Gold prices registered a slight decline during Asian trading on Tuesday, but remained close to their recent highs as investors awaited key U.S. inflation data, which is expected to impact the Federal Reserve’s interest rate decisions. Gold’s appeal as a safe haven increased following last week’s market volatility, driven by rising concerns over slowing economic growth.
On Friday, spot gold prices neared a record high but retreated as the dollar strengthened ahead of this week’s inflation report. Spot gold dropped by 0.1% to $2,502.07 per ounce, while December gold futures similarly fell by 0.1% to $2,531.00 per ounce.
This week, the market is keenly watching the Consumer Price Index (CPI) data due on Wednesday, expected to provide critical insights into the state of the U.S. economy. Any signs of easing inflation could boost expectations for interest rate cuts, which would directly benefit gold.
The data comes just a week before the Federal Reserve’s meeting, where a 25-basis-point rate cut is widely anticipated. These expectations for a rate cut have played a significant role in pushing gold prices higher recently, as it may pave the way for a new round of monetary easing by the Fed.
As for other precious metals, they also saw notable declines on Tuesday. Both platinum and silver have underperformed compared to gold in recent weeks. Platinum futures dropped by 0.1% to $945.00 per ounce, while silver futures fell by 0.2% to $28.590 per ounce.

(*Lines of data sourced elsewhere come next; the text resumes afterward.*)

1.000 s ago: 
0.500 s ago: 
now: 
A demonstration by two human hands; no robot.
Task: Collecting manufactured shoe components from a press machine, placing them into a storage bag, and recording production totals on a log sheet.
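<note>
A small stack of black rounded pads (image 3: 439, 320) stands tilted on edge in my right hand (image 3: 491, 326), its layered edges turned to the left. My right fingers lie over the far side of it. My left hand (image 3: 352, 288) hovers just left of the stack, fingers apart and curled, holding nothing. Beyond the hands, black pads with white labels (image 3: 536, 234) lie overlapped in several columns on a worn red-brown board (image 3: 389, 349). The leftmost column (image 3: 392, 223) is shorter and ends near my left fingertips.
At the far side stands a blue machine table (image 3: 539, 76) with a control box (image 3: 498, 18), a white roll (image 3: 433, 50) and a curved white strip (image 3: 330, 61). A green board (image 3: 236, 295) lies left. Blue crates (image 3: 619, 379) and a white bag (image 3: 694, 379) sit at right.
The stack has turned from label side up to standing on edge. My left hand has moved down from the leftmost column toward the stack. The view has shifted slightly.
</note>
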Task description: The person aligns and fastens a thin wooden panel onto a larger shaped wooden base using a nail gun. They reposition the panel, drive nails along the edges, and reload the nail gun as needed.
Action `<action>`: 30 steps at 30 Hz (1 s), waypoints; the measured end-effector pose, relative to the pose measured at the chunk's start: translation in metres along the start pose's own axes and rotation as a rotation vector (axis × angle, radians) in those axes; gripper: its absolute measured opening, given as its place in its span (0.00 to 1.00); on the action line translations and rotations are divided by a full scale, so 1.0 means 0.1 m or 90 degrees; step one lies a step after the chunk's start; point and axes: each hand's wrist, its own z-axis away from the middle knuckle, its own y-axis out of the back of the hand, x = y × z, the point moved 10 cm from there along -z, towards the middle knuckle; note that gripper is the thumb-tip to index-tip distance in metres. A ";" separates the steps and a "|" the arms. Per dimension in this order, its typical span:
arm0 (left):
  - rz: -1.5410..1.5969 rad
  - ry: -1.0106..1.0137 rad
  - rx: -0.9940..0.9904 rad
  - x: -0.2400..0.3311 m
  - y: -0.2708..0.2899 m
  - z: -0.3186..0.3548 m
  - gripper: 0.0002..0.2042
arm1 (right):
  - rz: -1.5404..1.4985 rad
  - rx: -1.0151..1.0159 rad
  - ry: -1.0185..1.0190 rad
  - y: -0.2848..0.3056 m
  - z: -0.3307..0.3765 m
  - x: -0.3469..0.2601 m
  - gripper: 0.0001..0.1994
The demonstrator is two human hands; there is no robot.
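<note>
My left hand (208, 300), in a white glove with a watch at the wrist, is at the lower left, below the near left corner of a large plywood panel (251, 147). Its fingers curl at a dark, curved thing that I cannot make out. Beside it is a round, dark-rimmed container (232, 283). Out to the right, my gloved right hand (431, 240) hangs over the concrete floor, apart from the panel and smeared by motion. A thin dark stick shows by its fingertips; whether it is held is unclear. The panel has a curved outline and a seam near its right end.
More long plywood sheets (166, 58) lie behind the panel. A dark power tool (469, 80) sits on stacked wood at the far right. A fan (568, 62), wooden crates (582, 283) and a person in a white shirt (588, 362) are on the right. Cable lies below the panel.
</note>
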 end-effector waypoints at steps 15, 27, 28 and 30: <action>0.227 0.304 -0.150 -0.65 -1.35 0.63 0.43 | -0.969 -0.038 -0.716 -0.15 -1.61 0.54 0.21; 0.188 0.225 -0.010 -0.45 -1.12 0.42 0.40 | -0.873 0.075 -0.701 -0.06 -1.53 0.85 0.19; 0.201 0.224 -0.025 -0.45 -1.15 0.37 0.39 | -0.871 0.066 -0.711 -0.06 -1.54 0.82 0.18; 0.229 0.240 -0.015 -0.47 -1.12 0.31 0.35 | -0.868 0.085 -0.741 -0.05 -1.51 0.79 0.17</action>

In the industrial metals market, copper experienced a significant drop on Tuesday, lacking support from Chinese economic data that had shown some signs of recovery. Despite the unexpected improvement in China’s trade balance for August due to strong exports, weak import numbers raised concerns about sluggish domestic demand.

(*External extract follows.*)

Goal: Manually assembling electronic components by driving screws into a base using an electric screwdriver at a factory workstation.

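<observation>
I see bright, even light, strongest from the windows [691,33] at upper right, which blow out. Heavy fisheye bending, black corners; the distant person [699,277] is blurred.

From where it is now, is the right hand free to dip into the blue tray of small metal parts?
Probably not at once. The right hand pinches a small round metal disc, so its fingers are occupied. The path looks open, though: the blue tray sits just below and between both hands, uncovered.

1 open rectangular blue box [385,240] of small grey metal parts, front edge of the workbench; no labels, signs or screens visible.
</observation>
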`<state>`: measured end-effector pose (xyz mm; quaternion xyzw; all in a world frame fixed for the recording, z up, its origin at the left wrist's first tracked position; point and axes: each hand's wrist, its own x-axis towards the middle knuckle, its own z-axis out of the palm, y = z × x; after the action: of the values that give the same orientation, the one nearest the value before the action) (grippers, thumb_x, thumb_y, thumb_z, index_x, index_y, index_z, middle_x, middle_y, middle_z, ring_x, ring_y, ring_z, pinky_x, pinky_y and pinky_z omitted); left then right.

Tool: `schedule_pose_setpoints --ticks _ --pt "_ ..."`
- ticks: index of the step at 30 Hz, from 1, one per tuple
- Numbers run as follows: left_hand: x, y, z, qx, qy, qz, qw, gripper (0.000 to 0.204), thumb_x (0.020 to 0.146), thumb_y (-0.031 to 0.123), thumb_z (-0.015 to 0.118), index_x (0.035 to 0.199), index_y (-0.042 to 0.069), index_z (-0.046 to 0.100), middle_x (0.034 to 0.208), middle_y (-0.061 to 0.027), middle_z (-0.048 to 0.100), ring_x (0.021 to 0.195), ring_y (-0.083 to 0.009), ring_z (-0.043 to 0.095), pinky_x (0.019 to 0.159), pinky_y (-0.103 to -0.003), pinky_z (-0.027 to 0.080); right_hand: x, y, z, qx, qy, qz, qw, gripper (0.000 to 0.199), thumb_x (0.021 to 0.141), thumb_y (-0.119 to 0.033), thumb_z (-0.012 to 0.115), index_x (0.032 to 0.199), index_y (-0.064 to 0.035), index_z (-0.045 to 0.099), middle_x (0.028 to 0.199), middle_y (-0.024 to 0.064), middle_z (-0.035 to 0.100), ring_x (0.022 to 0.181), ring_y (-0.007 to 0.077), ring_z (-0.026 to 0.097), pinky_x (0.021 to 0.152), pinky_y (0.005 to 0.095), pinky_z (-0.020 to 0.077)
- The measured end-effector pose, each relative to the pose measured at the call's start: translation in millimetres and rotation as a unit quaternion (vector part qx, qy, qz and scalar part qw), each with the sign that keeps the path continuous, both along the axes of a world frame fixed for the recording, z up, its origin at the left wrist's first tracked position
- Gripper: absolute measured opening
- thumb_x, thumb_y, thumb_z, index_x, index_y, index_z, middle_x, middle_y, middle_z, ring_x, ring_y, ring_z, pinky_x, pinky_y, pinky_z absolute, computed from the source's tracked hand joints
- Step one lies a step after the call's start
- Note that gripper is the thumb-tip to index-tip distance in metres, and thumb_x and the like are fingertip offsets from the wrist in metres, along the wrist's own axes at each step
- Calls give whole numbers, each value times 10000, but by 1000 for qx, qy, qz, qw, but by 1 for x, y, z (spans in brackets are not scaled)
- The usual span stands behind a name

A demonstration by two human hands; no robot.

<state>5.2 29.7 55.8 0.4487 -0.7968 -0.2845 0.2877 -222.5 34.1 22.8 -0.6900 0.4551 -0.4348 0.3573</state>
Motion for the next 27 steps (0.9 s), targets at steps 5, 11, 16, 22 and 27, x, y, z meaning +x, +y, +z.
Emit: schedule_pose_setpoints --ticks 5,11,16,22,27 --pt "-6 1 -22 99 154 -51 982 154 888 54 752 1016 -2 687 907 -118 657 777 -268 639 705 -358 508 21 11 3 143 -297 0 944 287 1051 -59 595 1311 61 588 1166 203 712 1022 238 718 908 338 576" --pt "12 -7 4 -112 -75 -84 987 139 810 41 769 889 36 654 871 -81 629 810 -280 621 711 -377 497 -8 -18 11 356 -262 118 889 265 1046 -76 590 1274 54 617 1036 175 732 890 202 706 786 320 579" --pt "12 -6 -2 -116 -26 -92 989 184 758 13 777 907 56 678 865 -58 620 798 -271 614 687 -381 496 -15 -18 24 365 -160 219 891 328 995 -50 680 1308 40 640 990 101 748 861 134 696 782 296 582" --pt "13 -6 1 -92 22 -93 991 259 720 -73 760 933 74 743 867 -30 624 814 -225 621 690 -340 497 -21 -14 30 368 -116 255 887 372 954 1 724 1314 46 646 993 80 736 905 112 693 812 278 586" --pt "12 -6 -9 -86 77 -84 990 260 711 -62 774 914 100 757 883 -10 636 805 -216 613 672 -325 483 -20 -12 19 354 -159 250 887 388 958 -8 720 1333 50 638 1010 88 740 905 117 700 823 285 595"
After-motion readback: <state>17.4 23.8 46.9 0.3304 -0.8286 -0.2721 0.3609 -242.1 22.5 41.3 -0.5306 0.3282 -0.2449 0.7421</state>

For instance, copper imports into China fell by 12.3% year-on-year in August, although they remained positive when looking at the data for the first eight months of the year.
These weak figures follow a series of disappointing economic reports from China in recent weeks, heightening worries about slowing growth in the world’s largest copper importer. This combination of negative data and a broader risk-averse sentiment in global markets led to significant losses in copper prices over the past week.
The recent performance analysis of gold and industrial metals shows that investors remain highly cautious, reflecting the volatile nature of financial markets amid ongoing global economic tensions.